### [What the task asks]
One part of the entries below is wanted: the lines from the one containing "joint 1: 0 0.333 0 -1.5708" through the one containing "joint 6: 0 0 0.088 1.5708". Write those out exactly and nothing else.

### [Source records]

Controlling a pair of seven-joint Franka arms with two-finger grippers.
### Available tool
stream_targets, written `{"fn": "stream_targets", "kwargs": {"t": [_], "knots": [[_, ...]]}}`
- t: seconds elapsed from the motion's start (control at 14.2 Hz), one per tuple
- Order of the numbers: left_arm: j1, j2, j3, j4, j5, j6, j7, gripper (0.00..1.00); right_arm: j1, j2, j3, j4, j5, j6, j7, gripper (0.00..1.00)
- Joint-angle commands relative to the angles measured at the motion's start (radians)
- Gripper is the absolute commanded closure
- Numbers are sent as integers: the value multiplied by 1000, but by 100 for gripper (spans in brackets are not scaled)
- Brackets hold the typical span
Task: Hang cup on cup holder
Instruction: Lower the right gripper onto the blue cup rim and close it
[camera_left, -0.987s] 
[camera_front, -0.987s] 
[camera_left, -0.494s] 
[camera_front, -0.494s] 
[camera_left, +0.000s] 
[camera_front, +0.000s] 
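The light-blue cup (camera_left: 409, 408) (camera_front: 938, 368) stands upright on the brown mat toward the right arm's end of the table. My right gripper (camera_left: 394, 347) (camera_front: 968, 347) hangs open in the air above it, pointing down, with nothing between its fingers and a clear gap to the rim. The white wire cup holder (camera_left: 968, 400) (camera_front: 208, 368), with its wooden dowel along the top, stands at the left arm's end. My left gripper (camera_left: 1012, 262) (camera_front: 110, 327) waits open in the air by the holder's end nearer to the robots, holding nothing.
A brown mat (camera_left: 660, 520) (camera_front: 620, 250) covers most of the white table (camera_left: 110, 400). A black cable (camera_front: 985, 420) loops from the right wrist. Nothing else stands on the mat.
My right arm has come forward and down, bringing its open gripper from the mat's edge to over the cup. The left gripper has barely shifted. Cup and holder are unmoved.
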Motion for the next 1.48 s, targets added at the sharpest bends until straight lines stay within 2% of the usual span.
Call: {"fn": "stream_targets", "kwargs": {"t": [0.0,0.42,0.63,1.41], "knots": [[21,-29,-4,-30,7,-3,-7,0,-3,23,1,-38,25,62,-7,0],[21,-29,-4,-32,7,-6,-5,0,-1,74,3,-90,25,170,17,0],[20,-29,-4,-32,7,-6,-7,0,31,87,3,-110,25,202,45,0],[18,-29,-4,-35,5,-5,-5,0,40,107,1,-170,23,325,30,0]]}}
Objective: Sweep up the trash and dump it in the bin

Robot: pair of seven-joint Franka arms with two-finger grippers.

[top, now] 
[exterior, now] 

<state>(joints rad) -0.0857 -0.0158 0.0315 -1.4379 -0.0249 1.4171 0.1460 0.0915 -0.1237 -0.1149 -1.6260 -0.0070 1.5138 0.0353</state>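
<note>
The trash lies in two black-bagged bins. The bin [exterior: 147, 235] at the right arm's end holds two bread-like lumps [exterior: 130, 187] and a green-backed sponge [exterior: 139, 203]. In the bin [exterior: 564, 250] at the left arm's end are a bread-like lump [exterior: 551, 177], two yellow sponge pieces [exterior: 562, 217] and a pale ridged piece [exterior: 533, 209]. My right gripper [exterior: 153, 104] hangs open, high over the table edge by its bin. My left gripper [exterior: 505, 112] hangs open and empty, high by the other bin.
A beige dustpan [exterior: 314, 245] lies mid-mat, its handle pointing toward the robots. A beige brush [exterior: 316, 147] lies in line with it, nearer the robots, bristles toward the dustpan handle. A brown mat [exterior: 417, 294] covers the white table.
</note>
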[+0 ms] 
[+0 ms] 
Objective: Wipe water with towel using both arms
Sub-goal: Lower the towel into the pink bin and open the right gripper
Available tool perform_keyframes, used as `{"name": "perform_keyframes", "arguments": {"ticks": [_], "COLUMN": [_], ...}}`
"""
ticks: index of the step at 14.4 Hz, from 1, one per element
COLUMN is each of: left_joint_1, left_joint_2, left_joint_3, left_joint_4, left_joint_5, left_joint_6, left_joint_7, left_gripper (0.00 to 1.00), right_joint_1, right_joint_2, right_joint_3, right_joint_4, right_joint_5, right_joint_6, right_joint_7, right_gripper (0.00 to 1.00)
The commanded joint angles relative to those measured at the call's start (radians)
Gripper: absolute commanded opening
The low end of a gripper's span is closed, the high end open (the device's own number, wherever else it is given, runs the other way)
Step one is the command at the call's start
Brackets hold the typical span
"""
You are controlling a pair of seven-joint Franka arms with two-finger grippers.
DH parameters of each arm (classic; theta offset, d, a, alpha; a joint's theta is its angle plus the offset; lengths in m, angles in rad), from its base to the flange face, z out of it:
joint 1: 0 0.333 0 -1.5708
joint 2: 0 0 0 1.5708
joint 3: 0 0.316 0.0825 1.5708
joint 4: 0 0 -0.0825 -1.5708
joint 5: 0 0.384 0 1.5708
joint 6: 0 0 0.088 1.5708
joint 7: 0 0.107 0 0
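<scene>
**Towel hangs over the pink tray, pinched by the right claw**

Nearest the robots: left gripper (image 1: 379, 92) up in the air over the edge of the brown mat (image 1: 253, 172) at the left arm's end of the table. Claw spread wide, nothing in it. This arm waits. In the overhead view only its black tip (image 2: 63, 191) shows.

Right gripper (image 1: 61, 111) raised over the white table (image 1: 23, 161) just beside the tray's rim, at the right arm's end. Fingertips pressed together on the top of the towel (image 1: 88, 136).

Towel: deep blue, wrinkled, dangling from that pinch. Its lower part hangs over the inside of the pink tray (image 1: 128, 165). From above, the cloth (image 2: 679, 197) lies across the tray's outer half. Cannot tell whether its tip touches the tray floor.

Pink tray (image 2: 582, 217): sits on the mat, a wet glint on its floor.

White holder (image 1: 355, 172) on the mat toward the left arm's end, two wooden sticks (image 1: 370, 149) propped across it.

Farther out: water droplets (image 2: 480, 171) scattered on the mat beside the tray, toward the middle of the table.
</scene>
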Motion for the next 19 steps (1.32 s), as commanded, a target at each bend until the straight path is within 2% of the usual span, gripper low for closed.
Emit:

### [Reply]
joint 1: 0 0.333 0 -1.5708
joint 2: 0 0 0 1.5708
joint 3: 0 0.316 0.0825 1.5708
joint 4: 0 0 -0.0825 -1.5708
joint 5: 0 0.384 0 1.5708
joint 6: 0 0 0.088 1.5708

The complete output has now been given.